[SOURCE MATERIAL Boundary: Start]
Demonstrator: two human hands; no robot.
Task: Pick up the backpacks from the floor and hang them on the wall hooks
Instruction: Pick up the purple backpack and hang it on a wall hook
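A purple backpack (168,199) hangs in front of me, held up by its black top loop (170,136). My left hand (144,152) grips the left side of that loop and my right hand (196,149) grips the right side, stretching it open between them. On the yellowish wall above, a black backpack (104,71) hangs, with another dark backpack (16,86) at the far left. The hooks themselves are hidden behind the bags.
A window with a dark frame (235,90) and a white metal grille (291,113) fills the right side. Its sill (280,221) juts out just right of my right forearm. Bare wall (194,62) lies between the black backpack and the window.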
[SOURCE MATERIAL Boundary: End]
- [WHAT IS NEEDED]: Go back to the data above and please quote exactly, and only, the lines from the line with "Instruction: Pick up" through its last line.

- [RESULT FOR THIS TASK]:
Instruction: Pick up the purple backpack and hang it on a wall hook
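A purple backpack (168,199) hangs in front of me, held up by its black top loop (170,136). My left hand (144,152) grips the left side of that loop and my right hand (196,149) grips the right side, stretching it open between them. On the yellowish wall above, a black backpack (104,71) hangs, with another dark backpack (16,86) at the far left. The hooks themselves are hidden behind the bags.
A window with a dark frame (235,90) and a white metal grille (291,113) fills the right side. Its sill (280,221) juts out just right of my right forearm. Bare wall (194,62) lies between the black backpack and the window.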

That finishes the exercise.